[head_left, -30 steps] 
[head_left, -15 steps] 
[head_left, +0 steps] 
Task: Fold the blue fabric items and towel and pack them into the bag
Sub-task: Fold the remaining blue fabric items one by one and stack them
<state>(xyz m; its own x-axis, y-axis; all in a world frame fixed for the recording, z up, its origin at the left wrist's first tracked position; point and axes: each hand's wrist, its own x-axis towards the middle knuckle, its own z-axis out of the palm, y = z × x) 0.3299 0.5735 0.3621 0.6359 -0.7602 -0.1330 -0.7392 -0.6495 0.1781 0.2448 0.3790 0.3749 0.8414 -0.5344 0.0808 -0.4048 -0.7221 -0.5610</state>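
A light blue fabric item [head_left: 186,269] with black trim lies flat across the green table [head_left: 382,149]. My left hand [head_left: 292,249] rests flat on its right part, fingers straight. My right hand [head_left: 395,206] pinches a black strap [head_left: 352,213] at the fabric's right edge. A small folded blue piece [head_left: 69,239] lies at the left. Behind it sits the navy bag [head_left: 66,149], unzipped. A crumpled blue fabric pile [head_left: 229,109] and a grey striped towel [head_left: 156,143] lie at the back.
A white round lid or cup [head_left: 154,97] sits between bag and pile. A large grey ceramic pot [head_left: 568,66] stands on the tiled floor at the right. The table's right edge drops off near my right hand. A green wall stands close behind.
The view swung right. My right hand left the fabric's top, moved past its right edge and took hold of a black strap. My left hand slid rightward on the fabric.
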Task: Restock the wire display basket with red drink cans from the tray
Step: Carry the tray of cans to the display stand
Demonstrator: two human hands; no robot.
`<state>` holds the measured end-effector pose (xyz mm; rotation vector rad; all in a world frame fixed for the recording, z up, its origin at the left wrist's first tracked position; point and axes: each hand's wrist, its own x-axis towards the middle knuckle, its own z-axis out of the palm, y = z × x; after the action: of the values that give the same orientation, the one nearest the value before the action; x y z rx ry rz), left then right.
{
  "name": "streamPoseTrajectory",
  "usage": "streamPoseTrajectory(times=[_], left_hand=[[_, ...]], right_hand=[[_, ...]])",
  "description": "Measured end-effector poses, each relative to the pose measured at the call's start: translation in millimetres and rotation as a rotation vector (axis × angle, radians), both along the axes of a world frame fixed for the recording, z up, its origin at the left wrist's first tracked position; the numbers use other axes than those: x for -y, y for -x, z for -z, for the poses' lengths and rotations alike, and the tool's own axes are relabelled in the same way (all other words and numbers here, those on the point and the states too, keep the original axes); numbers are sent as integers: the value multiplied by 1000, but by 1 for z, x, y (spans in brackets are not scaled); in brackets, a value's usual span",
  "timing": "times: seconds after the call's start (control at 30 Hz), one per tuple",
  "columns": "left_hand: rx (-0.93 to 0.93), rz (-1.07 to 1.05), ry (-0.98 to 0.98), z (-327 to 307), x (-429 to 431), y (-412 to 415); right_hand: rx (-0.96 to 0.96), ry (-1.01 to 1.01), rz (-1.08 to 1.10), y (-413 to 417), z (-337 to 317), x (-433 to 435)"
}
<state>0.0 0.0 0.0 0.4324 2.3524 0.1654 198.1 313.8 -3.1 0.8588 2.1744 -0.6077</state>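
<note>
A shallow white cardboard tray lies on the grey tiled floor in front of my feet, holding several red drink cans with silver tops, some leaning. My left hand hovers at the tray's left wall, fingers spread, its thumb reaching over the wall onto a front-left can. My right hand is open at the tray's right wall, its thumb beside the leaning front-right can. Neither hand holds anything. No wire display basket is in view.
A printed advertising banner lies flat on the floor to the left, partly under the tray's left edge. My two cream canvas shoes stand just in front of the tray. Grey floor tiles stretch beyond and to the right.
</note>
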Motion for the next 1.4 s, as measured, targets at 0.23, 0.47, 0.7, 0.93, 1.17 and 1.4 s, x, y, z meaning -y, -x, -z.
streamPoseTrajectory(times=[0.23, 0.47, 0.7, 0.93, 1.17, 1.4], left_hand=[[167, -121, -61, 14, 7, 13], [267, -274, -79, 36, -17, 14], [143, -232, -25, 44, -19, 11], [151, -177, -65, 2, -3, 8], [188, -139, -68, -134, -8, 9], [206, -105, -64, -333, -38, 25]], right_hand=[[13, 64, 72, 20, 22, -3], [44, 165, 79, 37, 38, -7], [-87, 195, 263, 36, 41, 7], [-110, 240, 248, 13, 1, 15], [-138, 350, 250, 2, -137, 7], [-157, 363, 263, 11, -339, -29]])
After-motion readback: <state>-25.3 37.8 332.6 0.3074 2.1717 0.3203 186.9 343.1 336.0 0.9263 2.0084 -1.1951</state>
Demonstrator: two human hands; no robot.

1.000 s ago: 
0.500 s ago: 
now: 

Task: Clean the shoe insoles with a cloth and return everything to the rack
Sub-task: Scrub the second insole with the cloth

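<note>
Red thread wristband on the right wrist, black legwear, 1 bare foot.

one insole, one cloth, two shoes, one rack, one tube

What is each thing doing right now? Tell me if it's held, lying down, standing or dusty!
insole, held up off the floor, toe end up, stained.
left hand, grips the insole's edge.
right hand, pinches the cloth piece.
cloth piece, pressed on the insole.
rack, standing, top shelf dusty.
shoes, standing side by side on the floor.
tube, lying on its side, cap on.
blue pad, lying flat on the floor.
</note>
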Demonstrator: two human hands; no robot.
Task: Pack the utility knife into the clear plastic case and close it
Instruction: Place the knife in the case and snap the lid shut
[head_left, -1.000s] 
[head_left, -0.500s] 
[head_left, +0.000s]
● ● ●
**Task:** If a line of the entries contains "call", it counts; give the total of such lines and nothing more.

**Answer box:** 2